Entries taken from a collection
>>>>>
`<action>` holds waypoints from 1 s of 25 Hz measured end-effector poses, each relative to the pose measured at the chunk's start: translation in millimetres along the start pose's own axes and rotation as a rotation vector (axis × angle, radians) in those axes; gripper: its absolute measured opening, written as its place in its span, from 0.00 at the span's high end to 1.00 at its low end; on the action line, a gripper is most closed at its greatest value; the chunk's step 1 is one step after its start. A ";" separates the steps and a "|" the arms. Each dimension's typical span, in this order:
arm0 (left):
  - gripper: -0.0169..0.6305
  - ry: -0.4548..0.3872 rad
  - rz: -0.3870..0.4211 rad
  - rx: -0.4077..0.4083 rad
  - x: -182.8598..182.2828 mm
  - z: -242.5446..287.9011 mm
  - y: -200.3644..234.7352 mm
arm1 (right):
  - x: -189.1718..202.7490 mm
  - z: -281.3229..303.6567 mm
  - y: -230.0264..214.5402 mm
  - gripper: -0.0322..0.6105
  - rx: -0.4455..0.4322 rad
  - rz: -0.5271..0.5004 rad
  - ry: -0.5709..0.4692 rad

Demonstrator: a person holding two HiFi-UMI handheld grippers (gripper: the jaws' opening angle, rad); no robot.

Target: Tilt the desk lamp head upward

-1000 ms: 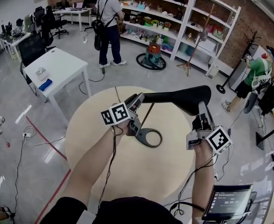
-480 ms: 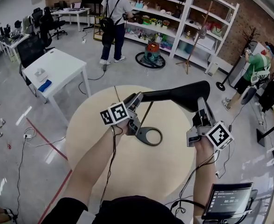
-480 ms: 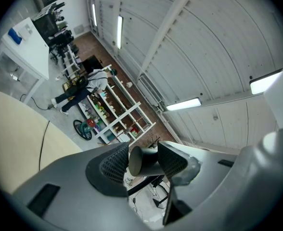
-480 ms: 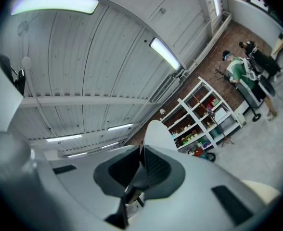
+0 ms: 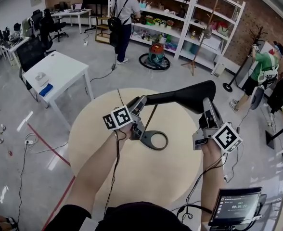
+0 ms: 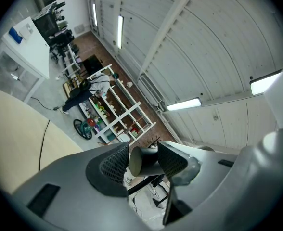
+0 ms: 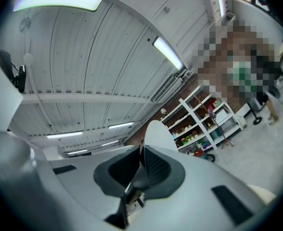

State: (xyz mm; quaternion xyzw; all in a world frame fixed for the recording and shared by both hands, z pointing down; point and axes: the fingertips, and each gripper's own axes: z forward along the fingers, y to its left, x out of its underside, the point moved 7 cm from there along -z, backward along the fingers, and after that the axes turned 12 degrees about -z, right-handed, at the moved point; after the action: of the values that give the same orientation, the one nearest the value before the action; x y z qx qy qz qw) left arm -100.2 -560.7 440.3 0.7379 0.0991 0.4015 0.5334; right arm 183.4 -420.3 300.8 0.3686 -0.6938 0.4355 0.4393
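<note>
Black lamp head seems stiff; our left gripper squeezes the arm, our closed right gripper touches its right end.

A small screen at the lower right of the head view carries the only characters in sight: a row of light digits set out like a clock, beginning 00:00, the last pair too small to read. The cubes on the left gripper and right gripper bear black-and-white square markers, coded patterns without letters.
</note>
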 end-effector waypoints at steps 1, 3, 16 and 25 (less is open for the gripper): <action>0.68 0.000 0.001 0.001 -0.4 -0.1 0.0 | 1.2 -1.1 -1.8 0.90 0.013 0.005 0.003; 0.68 0.002 0.005 0.000 -1.5 -0.5 -0.1 | 2.8 -2.1 -3.7 0.90 0.030 0.010 0.007; 0.68 0.003 0.183 -0.052 -6.8 -7.0 -3.7 | 6.2 -4.8 -4.8 0.90 0.015 -0.038 0.009; 0.68 0.013 0.143 -0.134 8.8 -41.4 19.4 | 10.0 -17.6 -3.4 0.90 0.046 -0.022 -0.042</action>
State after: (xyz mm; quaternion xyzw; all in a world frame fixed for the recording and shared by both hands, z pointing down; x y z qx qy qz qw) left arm -128.8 -534.3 466.0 0.7031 0.0225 0.4493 0.5507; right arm 188.0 -406.4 315.2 0.3950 -0.6886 0.4388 0.4209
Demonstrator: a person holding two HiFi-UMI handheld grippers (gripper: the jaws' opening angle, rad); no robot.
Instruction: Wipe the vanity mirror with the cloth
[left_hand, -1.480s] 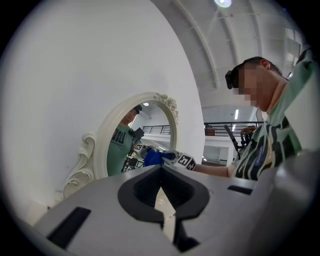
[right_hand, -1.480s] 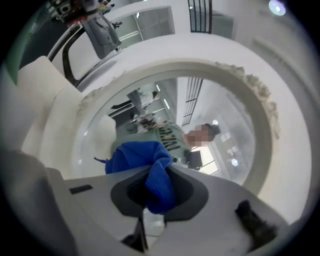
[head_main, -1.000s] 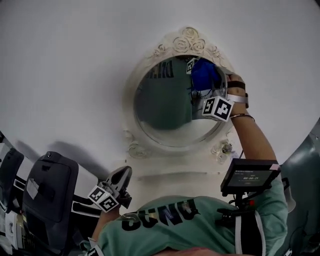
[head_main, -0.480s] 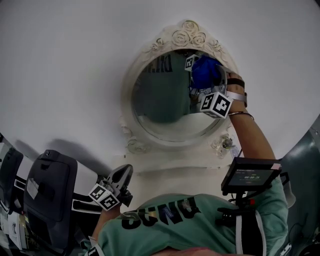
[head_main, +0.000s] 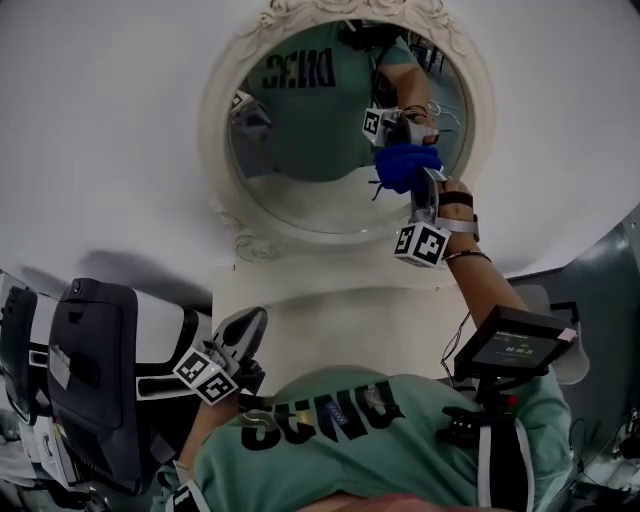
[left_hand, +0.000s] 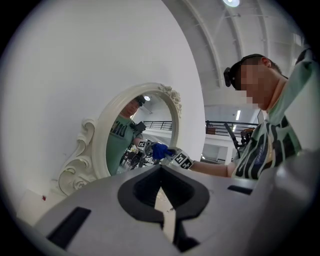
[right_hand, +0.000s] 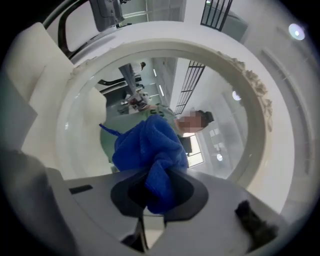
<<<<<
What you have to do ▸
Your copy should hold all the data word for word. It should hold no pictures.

Solution for this exercise ▸
`<action>` holds waypoints from 1 s of 25 Hz measured end-effector poses, each relative to the pose measured at the chunk's start: translation in millimetres along the start pose's own axes and rotation as a rotation vector (axis × angle, radians) in those axes; gripper: its absolute measured opening, written as its place in its span, from 0.00 at the span's high end to 1.00 at its low end; on the action line, a gripper is most closed at its greatest value; the chunk's step 1 is one step after its start. A ";" separates the steps and a "|" the arms. Each dimension's typical span, in this order:
arm0 (left):
  - gripper: -0.0169..0.6305
  - ry: -0.4548..0.3872 rad
  - rz: -0.3870..0.4211 rad
  - rx: -0.4077..0.4083 rad
  - x: -182.8598..182.2828 mm
  - z: -242.5446..287.9011 mm
  - y: -200.3644..234.7352 mm
arm1 (right):
  - x: -189.1718..202.7490 mm
  - z: -281.3229..303.6567 mm
  - y: -230.0264..214.5402 mm
  - gripper: -0.0322..0.6105
  - rx: -0.4455..0.4322 rad
  - rz: -0.5271..0.5004 rad
  - ry: -0.5709..0.4692 rad

Demonstrator: a person holding two HiFi-UMI handheld grippers (gripper: the jaws' opening angle, rad); no robot.

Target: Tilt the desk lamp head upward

-1000 ms: 
-480 ms: 
-480 ms: 
-480 ms: 
+0 ms: 
+0 ms: 
+0 ms: 

State: (xyz mm; quaternion xyzw; all in a world frame fixed for the recording and shared by both hands, z pointing down; point and axes: the fingertips, and each gripper's own axes: z forward along the fingers, y to its left, x out of its underside, the point moved 7 cm from there along -z, backward along the fingers, and after that the axes turned 12 degrees about -z, right-handed, at the moved point; after the action: of the values that give the same orientation, the one nearest the value before the action; x y z qx qy qz qw) left arm -100.2 -560.7 440.3 0.7379 0.0991 0.4015 0.5334; right arm 183.4 -420.3 300.8 0.3686 -0.6938 0.4355 0.4393
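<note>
Black lamp head seems stiff; our left gripper squeezes the arm, our closed right gripper touches its right end.

A small screen at the lower right of the head view carries the only characters in sight: a row of light digits set out like a clock, beginning 00:00, the last pair too small to read. The cubes on the left gripper and right gripper bear black-and-white square markers, coded patterns without letters.
</note>
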 end-effector waypoints at steps 1, 3, 16 and 25 (less is open for the gripper): <action>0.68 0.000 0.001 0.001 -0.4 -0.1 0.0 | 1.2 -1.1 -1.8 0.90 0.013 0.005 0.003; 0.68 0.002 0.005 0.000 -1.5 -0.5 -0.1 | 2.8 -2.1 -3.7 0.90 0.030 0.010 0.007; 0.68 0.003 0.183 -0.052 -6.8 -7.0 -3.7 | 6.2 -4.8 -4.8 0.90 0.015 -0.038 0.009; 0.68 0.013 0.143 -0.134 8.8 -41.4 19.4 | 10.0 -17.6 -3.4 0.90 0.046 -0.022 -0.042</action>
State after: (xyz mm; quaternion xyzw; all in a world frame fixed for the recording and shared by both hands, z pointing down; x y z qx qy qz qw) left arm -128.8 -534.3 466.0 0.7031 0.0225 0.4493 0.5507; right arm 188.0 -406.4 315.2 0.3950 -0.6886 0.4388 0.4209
Demonstrator: a person holding two HiFi-UMI handheld grippers (gripper: the jaws' opening angle, rad); no robot.
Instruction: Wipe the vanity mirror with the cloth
[left_hand, -1.480s] 
[right_hand, -1.480s] 
[head_main, -1.000s] 
[head_main, -0.480s] 
[head_main, +0.000s] 
[left_hand, +0.000s] 
[right_hand, +0.000s] 

The work on this exercise is complete.